Assignment: Leaving out the images, reproduce every line of the data that follows exactly.
-------- Data excerpt --------
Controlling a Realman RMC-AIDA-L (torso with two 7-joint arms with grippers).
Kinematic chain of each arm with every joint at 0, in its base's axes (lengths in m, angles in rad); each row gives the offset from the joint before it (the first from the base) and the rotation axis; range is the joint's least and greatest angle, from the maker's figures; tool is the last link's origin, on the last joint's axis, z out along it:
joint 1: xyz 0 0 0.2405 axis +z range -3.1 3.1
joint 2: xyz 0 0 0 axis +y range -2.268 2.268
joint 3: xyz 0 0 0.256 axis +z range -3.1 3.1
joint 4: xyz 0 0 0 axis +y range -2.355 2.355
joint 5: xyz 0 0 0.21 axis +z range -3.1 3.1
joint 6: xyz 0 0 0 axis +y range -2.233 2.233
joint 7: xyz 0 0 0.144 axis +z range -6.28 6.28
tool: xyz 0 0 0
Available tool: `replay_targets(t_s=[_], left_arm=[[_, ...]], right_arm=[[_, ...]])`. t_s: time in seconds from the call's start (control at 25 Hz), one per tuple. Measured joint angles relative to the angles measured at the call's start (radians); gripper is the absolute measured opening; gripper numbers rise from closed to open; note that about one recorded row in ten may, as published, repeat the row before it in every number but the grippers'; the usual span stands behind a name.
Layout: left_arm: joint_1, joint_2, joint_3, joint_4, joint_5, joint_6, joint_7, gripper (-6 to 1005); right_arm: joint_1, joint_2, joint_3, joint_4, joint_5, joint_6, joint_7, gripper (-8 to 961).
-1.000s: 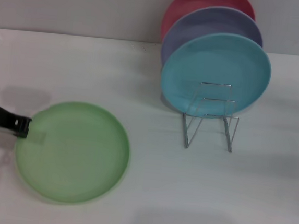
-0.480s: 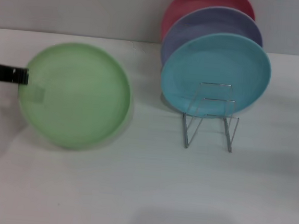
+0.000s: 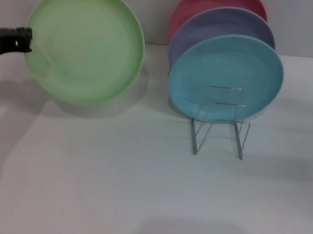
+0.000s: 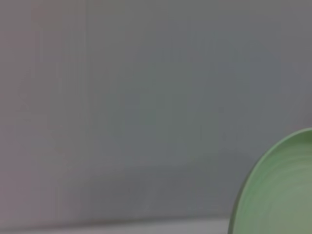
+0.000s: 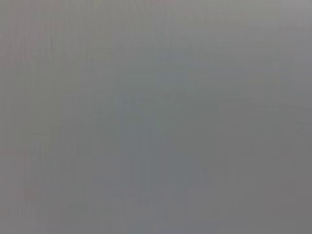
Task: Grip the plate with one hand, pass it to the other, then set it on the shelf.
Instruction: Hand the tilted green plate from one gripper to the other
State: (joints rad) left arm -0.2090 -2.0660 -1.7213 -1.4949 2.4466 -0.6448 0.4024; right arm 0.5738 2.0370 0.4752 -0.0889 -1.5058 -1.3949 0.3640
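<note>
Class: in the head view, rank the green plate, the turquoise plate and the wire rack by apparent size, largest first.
1-2. Green plate and turquoise plate: look about equal; the green one is lifted nearer the camera, so unranked.
3. Wire rack: smallest.

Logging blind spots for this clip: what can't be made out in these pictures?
- Right gripper: in no view; the right wrist view shows only blank grey.
- Left gripper: left wrist view omits its fingers; head view cuts the arm at the edge.
- Green plate: left wrist view's corner crops it.
- Pink plate: mostly behind the lavender plate.
- Wire rack: rear slots hidden by the turquoise plate.
</note>
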Motion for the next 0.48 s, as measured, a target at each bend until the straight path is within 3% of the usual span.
replay_targets(t_s=[0.36, 0.4, 0.48], left_arm=[[0.117, 0.004, 0.292, 0.106, -0.021, 0.645, 0.082, 30], [0.123, 0.005, 0.363, 0.17, -0.02, 0.815, 0.082, 30], [0.124, 0.005, 0.394, 0.2, -0.019, 0.893, 0.082, 30]], right_arm=[[0.005, 0.0, 0.0, 0.0, -0.003, 0.002, -0.002, 565], [0.005, 0.0, 0.0, 0.0, -0.004, 0.002, -0.002, 565], [0.005, 0.0, 0.0, 0.0, -0.004, 0.002, -0.002, 565]])
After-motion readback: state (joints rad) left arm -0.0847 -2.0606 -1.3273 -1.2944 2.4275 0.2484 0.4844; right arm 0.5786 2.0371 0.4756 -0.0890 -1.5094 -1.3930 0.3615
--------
Response to the exercise:
Controlling a Realman RMC-AIDA-L (torso with two 7-joint arms with grippers).
Kinematic chain of each arm with every joint at 0, in its base's axes (lengths in m, angles in rad); each row gives the offset from the joint before it (the first from the base) and the rotation axis; range is the joint's least and greatest angle, from the maker's figures; tool is the last link's origin, on the last joint's axis, z out along it:
joint 1: xyz 0 0 0.2405 axis +z range -3.1 3.1
joint 2: xyz 0 0 0 axis +y range -2.268 2.268
joint 3: xyz 0 0 0.256 axis +z range -3.1 3.1
joint 4: xyz 0 0 0 axis +y range -2.355 2.355
joint 5: xyz 0 0 0.21 axis +z range -3.1 3.1
joint 6: xyz 0 0 0 axis +y range -2.233 2.233
joint 7: xyz 0 0 0.144 axis +z range -6.28 6.28
tool: xyz 0 0 0
Available tool: `replay_targets(t_s=[_], left_arm=[[_, ...]], right_arm=[[_, ...]])`. t_s: time in seconds from the call's start (control at 25 Hz), one per tuple. Measured joint angles relative to the angles measured at the call's start (radians); gripper is the absolute measured opening; gripper numbers rise from closed to open; note that about one recorded row in ten may, as published, repeat the row before it in every number but the grippers'; the usual span stands behind a name.
Layout: left_arm: joint_1, joint_2, joint_3, joint_4, joint_5, joint_6, joint_7, gripper (-6 to 1005); right_arm: joint_1, joint_2, joint_3, joint_4, joint_5, joint_6, joint_7, gripper (-8 to 961).
-1.000s: 
-0.480s: 
+0.000s: 
+0.000s: 
+0.000s: 
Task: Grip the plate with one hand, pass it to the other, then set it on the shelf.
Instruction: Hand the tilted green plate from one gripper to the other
State: (joints rad) left arm -0.2090 -2.0660 -1.7213 -1.4949 2.4466 -0.6448 0.4024; right arm 0.5738 2.0370 0.4752 -0.0889 -1.5058 -1.3949 0.3640
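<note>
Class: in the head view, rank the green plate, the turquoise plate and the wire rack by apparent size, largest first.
1-2. Green plate and turquoise plate: look about equal; the green one is lifted nearer the camera, so unranked.
3. Wire rack: smallest.

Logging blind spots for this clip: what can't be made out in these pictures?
- Right gripper: in no view; the right wrist view shows only blank grey.
- Left gripper: left wrist view omits its fingers; head view cuts the arm at the edge.
- Green plate: left wrist view's corner crops it.
- Pink plate: mostly behind the lavender plate.
- Wire rack: rear slots hidden by the turquoise plate.
</note>
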Motion for the next 0.48 s, as measured, a target at each bend until the straight path is within 3% of the usual span.
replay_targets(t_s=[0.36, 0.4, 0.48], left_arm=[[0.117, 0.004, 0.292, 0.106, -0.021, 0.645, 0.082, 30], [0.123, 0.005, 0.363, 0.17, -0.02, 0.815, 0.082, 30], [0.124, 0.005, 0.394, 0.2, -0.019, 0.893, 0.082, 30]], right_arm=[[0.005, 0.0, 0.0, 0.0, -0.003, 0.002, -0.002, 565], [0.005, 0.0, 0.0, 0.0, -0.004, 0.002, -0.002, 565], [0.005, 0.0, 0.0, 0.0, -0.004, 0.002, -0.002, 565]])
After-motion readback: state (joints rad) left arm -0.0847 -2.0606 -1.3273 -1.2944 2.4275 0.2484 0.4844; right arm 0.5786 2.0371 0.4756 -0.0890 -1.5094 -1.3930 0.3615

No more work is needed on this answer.